Sociedade do cancelamento

Quando não gostamos de alguma coisa, simplesmente tiramos ela da frente

9h da manhã. E-mail aberto. Total de 8 Spams. Todos devidamente encaminhados para os seus devidos lugares: a lixeira. Deletar, cancelar, bloquear, excluir. Já reparou como essas palavrinhas estão cada vez mais comuns no nosso dia a dia? Fácil, ao alcance dos dedos, sem nenhum esforço. Apertamos o botão e pronto, lá se foi o problema.

Isso é ótimo quando se trata de um e-mail indesejado, mas péssimo quando estamos nos referindo ao colega da época de escola que tem uma opinião divergente ou ao parente com crenças diferentes da nossa.

O amigo Arthur Zambone me alerta: “é a sociedade do cancelamento”. Ele tem um ponto. Criamos um modus operandi que funciona assim: quando não gostamos de alguma coisa, simplesmente tiramos ela da frente. Leu um post que não agradou? Clique: bloquear. O tweet foi contra o que você acredita? Clique: deixar de seguir. Discordaram da sua opinião no Facebook? Clique: deletar. Cansou de alguém? Clique: remover. Cansou de tudo? Clique, clique, clique.

Eu sei, tem sido cansativo participar de discussões. Nas redes sociais, as pessoas parecem estar cada vez mais certas do que pensam, cada vez mais cheias de convicções. Mesmo sobre assuntos que elas não têm o menor conhecimento. Pincelo aqui a frase do pensador alemão Goethe: “não há nada mais terrível do que a ignorância ativa”. Ele nasceu em 1749, veja só. Ao que me parece, continua mais atual do que nunca.
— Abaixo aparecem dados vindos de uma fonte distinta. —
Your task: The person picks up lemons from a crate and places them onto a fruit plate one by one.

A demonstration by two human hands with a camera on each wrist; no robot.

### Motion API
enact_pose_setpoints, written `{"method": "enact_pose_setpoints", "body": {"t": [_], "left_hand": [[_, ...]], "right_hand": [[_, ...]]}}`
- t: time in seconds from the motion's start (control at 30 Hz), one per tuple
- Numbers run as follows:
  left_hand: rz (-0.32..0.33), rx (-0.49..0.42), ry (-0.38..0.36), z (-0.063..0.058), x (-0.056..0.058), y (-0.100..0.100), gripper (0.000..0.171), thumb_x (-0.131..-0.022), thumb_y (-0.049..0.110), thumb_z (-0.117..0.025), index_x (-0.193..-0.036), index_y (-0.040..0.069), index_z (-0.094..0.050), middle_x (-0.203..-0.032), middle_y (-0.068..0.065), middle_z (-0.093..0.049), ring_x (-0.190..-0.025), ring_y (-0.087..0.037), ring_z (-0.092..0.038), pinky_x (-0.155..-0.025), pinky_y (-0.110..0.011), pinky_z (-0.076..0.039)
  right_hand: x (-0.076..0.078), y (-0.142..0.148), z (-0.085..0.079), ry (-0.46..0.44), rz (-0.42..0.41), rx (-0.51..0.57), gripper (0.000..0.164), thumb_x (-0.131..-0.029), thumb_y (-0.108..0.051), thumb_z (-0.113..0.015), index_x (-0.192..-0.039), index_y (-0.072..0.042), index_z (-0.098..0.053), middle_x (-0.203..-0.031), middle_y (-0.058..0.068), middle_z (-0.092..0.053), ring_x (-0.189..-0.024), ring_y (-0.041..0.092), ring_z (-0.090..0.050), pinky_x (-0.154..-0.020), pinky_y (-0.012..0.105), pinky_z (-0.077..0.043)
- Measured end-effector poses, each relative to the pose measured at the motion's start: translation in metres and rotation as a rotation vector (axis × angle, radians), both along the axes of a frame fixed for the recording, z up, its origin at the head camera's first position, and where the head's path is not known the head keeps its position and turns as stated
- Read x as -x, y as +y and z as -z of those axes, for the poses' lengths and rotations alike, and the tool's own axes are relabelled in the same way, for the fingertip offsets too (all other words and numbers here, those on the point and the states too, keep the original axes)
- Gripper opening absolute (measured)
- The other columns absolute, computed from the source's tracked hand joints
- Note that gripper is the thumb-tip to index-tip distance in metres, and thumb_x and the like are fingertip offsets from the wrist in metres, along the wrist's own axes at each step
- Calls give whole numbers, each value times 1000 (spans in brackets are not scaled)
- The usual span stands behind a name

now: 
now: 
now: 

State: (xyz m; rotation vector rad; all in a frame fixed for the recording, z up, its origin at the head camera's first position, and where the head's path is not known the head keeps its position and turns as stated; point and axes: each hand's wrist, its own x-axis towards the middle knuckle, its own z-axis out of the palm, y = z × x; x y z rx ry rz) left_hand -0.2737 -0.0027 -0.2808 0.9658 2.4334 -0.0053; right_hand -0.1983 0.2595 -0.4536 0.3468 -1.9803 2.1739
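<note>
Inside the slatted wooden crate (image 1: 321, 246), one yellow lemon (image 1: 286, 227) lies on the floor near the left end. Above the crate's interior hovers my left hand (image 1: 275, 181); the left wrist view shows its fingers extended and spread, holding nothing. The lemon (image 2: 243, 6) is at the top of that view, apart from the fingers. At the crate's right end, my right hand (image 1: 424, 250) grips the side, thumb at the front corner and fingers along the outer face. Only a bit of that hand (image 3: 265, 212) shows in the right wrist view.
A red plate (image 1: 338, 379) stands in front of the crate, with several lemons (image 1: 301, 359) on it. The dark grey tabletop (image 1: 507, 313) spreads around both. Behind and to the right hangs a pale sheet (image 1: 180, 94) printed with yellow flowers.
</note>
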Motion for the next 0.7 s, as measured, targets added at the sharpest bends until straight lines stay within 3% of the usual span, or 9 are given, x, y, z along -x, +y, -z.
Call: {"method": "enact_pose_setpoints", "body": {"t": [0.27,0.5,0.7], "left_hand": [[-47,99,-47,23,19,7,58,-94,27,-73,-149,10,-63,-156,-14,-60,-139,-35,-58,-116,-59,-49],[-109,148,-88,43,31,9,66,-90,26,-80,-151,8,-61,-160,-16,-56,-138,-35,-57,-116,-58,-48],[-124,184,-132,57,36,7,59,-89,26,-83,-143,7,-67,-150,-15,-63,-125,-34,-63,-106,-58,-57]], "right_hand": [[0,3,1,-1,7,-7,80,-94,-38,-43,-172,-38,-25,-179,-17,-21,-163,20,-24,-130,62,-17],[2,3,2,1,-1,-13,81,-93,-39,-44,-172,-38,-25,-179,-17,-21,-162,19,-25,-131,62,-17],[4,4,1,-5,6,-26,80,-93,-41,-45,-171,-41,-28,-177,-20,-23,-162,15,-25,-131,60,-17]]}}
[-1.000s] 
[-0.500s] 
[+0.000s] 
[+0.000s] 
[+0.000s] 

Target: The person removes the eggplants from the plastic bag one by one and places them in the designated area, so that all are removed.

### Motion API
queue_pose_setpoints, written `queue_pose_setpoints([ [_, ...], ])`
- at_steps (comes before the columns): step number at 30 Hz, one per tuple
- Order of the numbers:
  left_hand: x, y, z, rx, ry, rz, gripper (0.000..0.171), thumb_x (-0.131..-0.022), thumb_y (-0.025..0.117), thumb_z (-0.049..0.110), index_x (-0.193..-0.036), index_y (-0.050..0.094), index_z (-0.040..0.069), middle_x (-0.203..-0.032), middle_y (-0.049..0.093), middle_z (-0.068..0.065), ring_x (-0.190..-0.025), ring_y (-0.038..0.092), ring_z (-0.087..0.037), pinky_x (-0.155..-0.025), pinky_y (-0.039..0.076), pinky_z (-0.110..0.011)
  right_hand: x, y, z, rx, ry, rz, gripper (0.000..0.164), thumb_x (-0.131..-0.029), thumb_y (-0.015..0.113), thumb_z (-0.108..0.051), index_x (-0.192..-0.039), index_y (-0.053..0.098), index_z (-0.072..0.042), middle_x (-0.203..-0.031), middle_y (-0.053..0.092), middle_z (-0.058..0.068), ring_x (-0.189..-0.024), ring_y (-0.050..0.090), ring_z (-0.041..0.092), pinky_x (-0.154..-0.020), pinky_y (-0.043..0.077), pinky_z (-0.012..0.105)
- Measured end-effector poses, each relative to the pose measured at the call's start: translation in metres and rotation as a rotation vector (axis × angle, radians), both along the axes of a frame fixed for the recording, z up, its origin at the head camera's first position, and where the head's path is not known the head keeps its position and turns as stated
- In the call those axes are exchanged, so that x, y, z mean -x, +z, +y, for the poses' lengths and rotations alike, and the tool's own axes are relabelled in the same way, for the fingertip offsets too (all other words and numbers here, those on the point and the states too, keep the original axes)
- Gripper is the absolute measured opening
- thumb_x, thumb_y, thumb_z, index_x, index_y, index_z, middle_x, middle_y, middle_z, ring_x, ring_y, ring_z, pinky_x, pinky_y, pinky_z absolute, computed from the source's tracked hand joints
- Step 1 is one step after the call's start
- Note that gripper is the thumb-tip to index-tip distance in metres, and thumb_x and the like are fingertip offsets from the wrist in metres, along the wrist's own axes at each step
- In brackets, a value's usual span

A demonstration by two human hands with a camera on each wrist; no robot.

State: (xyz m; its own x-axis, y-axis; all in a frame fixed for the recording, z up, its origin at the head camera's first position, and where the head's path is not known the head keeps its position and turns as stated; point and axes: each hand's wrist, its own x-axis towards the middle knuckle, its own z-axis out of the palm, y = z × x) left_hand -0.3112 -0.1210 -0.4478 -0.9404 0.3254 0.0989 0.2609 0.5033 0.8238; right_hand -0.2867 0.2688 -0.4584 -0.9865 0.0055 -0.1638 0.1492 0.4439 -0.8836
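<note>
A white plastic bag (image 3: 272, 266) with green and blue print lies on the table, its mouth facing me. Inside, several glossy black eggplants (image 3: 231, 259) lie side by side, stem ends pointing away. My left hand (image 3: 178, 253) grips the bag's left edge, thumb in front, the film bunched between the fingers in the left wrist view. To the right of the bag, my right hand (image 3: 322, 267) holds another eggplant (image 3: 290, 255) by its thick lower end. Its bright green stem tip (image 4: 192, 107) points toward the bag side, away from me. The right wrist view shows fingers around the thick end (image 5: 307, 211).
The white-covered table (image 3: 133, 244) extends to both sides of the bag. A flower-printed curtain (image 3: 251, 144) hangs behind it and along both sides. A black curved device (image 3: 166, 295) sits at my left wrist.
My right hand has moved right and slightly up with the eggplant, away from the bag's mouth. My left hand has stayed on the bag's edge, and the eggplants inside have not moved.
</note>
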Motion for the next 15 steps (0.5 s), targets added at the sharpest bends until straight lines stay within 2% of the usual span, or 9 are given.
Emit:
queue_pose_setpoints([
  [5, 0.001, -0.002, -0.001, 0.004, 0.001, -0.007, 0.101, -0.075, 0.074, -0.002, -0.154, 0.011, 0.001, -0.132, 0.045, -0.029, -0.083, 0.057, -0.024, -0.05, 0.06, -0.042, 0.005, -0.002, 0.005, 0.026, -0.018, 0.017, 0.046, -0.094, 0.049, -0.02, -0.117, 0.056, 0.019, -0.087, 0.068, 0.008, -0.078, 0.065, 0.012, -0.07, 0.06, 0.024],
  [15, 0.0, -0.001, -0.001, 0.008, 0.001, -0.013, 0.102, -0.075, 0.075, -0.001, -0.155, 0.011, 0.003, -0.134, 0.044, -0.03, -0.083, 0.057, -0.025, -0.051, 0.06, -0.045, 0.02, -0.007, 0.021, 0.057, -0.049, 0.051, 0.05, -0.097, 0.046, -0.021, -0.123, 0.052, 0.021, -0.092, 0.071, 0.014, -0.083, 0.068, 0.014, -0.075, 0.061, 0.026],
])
Em um mundo sem espaço para a discordância, é bom preservar algumas dúvidas. Porque muitas vezes nossas palavras julgam sem termos a noção disso. Colocamos o outro em posições que, na maioria das vezes, ele não quer e nem deve estar. Com afirmações feitas de concreto, erguemos muros em vez de construirmos pontes. Assim, fica difícil fazer a travessia entre o que somos hoje e o que podemos nos tornar amanhã.

Empatia? Não, não tem ninguém aqui com esse nome. Estamos deixando de praticar o exercício de nos colocarmos no lugar do outro. Preferimos o caminho mais fácil, o atalho do já visto. E isso só fortalece o preconceito, esse cobertor que nos mantém quentinhos no conforto das nossas supostas certezas. Infelizmente, estamos todos esperando que os outros mudem primeiro.

Mas ouvir a opinião de alguém não é, necessariamente, acatá-la. É simplesmente não desprezá-la. Isso é importante pra entender em qual lugar estão pavimentadas nossas opiniões. Muitos dos nossos preconceitos nasceram de coisas que ouvimos desde pequenos e que acabam virando respostas automáticas para assuntos que exigem uma reflexão maior. Com frequência, não reconhecemos a nossa violência verbal porque somos ignorantes a respeito dela.

Claro, não somos obrigados a conviver com quem não gostamos. Mesmo digitalmente. Mas quando a gente só cancela o outro, na verdade, bloqueia a possibilidade de ver um ponto de vista diferente, de aprender algo novo e, principalmente, de nos reaprendermos. A nossa conexão com o mundo fica ocupada com as nossas próprias limitações. Viramos um spam de nós mesmos. E spam, você sabe: clique.